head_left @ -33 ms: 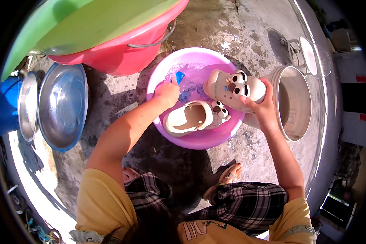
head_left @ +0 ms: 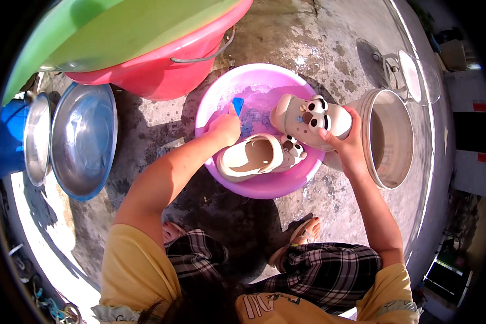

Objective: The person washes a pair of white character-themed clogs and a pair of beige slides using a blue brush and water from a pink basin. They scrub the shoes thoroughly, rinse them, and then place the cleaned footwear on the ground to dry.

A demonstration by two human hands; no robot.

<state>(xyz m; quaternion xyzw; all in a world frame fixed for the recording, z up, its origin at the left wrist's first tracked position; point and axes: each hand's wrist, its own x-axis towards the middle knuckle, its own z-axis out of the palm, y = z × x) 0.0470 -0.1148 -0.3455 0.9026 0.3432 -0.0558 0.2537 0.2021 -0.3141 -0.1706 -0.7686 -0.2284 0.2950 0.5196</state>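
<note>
Scrubbing, we grip the cream clog (head_left: 310, 120) in our right hand (head_left: 346, 144) above the purple basin (head_left: 213, 105), left hand (head_left: 225, 127) pinching the blue brush (head_left: 237, 105); firm strokes should serve best.

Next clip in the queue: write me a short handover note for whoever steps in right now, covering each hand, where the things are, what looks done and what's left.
Left hand: closed on a blue scrubber, down in the pink basin.
Right hand: grips one cream clog by its heel end, lifted over the basin's right side.
Second cream clog lies in the basin, opening up, near the front rim.
White bucket stands just right of the basin; red tub behind, metal bowls to the left.
Done: both clogs are at the basin, with soapy water in it.
Left: I cannot tell how clean either clog is; rinsing looks still to come.
</note>
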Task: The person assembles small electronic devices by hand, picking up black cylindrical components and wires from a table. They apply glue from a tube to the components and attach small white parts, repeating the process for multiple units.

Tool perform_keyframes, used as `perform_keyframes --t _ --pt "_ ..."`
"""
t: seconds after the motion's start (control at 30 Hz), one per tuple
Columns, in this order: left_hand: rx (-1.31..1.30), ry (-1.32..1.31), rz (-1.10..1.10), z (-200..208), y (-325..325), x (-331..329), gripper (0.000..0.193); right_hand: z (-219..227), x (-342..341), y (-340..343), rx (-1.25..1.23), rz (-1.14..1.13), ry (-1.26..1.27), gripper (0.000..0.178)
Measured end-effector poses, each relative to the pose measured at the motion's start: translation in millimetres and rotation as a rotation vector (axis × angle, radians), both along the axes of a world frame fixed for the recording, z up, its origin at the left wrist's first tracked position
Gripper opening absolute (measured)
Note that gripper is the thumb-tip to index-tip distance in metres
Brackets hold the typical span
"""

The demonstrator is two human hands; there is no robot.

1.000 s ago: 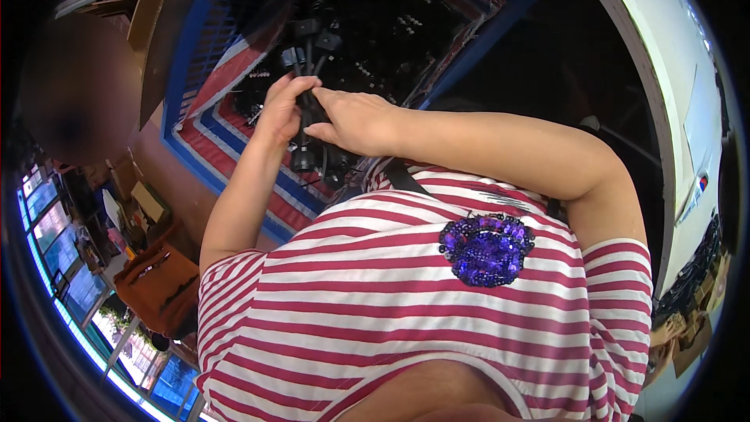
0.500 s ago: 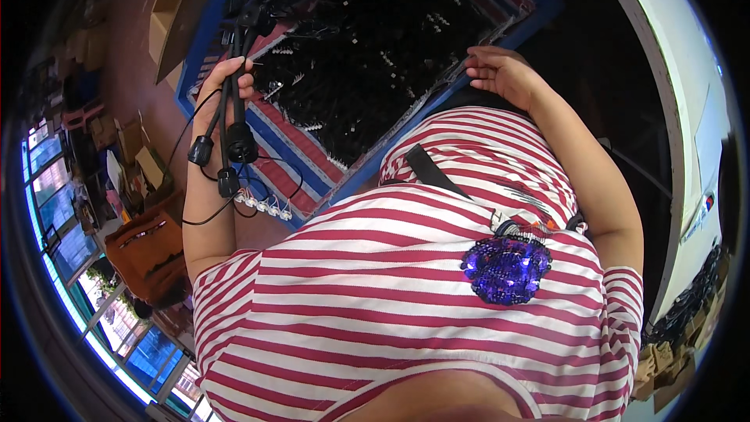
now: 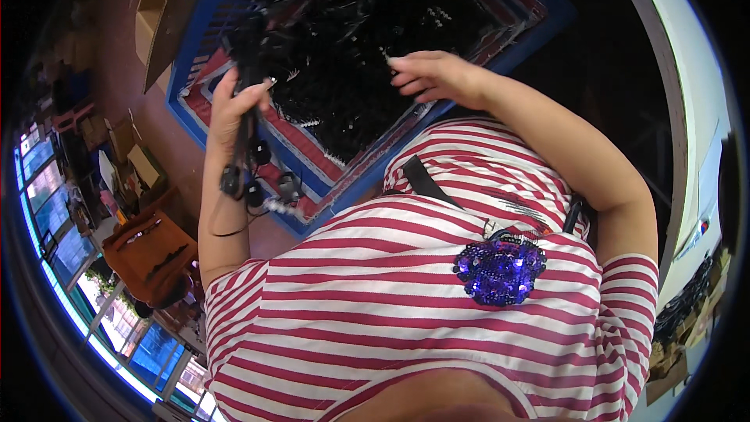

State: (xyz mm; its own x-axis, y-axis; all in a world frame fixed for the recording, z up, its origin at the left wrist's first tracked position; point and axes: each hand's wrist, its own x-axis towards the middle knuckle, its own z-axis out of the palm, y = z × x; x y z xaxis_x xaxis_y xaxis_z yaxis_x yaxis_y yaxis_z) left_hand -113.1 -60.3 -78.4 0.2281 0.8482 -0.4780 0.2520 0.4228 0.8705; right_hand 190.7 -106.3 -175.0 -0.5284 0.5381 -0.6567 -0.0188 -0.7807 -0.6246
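Note:
My left hand (image 3: 238, 105) holds a bundle of black cables (image 3: 251, 129), with the thumb and forefinger spread around it. Thick black plugs (image 3: 258, 152) and small white connectors (image 3: 281, 208) dangle below that hand, smeared by motion. Over the blue plastic crate (image 3: 312, 223), my right hand (image 3: 437, 78) reaches in with its fingers loosely bent and apart. Its fingertips are close to a tiny whitish piece, and I cannot tell whether they touch it. A heap of black cables (image 3: 344, 70) with small white ends fills the crate, lying on red, white and blue striped cloth (image 3: 301, 160).
A cardboard box (image 3: 160, 23) stands against the crate's left side. Farther left are an orange-brown seat (image 3: 148, 254), cluttered shelves and windows. A pale panel (image 3: 652, 47) edges the right, with a pile of black cords (image 3: 687, 297) near its lower end.
My right hand has moved left from the crate's rim to above the cable heap. My left hand has shifted slightly right and down, its grip loosening around the swinging cables.

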Motion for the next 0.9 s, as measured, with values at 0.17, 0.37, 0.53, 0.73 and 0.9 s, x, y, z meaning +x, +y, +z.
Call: perform_keyframes --t 0.17,0.37,0.53,0.73,0.9 --pt "0.432 0.315 -0.256 -12.1 -16.2 82.6 0.039 44.4 -56.3 11.8 -0.105 -0.337 0.411 0.054" --pt "0.607 0.324 -0.292 -38.1 -26.1 138.1 0.047 44.3 -22.8 15.5 -0.156 -0.698 0.591 0.033" --pt "0.703 0.255 -0.37 -45.2 -33.8 156.1 0.074 36.3 4.2 15.9 -0.22 -0.767 0.62 0.043" --pt "0.038 -0.116 0.191 -142.8 -3.9 112.5 0.035 17.7 36.4 18.7 -0.177 -0.86 0.607 0.035" --pt "-0.848 -0.523 0.677 -289.6 40.3 108.7 0.045 25.4 36.1 15.9 -0.124 -0.791 0.619 0.037"
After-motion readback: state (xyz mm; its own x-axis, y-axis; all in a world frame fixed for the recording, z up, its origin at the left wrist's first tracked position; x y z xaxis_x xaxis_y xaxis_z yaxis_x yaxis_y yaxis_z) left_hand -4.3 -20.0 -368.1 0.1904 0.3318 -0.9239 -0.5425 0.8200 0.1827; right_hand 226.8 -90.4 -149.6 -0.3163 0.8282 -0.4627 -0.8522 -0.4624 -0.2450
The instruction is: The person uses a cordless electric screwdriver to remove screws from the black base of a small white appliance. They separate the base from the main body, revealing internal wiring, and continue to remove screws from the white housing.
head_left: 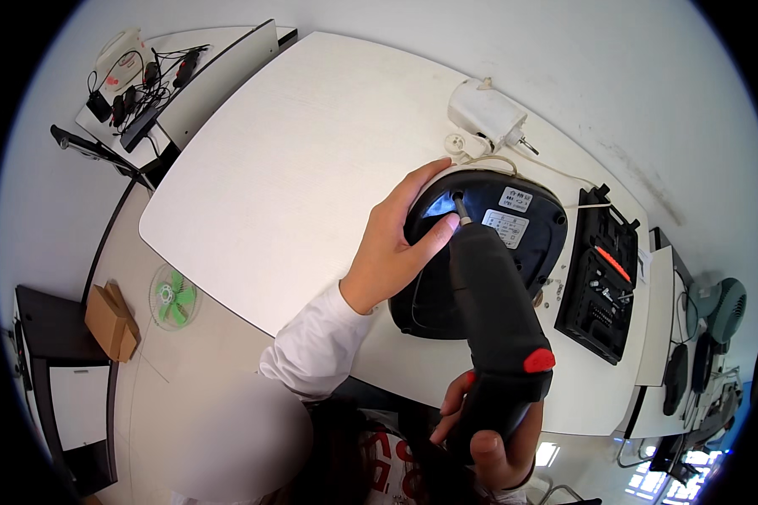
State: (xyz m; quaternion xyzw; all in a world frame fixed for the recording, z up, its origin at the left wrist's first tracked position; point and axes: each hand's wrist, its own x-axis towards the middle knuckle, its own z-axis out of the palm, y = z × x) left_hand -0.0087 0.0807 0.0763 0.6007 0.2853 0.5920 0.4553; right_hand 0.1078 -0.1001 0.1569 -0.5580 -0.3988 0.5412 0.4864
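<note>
Black base (429, 290): on the table (312, 168), toward its near right part, with two white labels (504, 227) facing up.
Left hand (393, 244): at the base's left side, fingers part-open and curved over the rim, thumb on the dark face beside the bit; they have hold of the base.
Power screwdriver (499, 303): black with a red patch at its rear, slanting across the base and hiding part of it.
Bit (462, 208): its tip at a round recess near the base's far left edge; how deep it sits cannot be told.
Right hand (518, 446): fingers closed around the screwdriver's handle.
Small metal pieces (557, 291): loose on the table, just right of the base.
White motor housing (484, 111): beyond the base, shaft pointing right, a small white round part (455, 144) near it.
Pale cord (560, 174): running from there toward the tool case.
Tool case (574, 290): black, open, right of the base, with an orange-red strip (612, 263) inside.
Floor at left: a round guard with green fan blades (175, 295), near a cardboard box (112, 322).
</note>
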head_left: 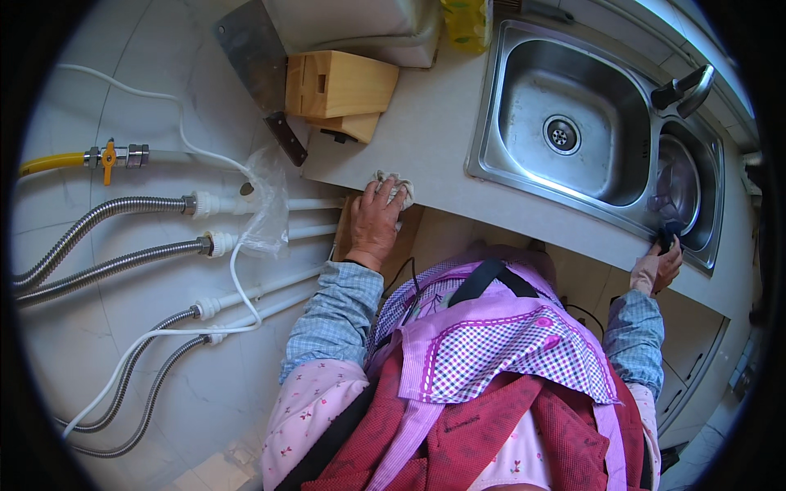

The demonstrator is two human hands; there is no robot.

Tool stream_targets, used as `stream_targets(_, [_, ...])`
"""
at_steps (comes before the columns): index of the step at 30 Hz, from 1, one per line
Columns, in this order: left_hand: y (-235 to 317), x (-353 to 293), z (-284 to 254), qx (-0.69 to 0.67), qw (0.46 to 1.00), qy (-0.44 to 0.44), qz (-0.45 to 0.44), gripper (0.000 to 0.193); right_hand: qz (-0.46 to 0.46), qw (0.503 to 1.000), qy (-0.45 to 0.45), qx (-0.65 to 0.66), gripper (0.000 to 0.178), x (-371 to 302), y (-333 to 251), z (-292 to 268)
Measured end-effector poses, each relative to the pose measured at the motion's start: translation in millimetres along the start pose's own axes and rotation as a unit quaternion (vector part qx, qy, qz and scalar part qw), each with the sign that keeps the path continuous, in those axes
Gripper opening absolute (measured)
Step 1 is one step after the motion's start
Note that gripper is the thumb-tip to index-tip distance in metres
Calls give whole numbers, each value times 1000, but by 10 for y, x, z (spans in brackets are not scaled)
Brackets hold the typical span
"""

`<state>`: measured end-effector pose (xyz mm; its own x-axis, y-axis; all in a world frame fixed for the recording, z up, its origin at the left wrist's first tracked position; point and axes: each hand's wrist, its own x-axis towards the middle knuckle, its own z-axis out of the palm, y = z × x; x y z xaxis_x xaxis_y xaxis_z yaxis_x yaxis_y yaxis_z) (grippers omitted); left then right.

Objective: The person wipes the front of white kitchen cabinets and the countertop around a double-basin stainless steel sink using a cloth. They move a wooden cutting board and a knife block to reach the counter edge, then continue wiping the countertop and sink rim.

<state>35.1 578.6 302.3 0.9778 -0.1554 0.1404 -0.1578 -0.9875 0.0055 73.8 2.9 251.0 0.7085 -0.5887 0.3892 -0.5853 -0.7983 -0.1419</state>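
My left hand (375, 227) is closed over a crumpled pale cloth (401, 190) and presses it on the countertop's (446, 176) front edge, at the left end. My right hand (667, 266) is at the front rim of the small right sink bowl (714, 188). Its fingers are closed around a small dark thing (671, 233) whose kind I cannot make out. Just beyond it, a rounded, purplish see-through vessel (678, 182) sits in that bowl. The large sink bowl (532, 98) with its drain lies between my hands.
A wooden knife block (344, 84) stands left on the counter, a cleaver (255, 61) at its side. A yellow container (468, 24) is behind, a faucet (684, 88) at the far right. Along the left wall run metal hoses (123, 217), white pipes (315, 231) and a yellow-handled valve (108, 159).
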Motion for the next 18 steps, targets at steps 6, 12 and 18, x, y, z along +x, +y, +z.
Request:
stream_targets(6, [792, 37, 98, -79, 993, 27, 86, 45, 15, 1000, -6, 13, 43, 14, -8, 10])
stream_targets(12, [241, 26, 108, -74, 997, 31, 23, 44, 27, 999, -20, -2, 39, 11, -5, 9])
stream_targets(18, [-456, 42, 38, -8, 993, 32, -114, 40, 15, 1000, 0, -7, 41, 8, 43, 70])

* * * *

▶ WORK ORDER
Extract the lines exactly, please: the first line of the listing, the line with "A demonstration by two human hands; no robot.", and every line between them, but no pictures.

▶ RESPONSE TO THE EXERCISE
head_left @ -33 ms: 
head_left @ +0 ms: 

Objective: The person washes a pair of white character-themed clogs and a pair of beige slides using a blue brush and water from a pink basin. They scrub the shoes thoroughly, rinse them, and then place the cleaned footwear on the ground to dry.

A demonstration by two human hands; no robot.

The answer given is complete as it stands.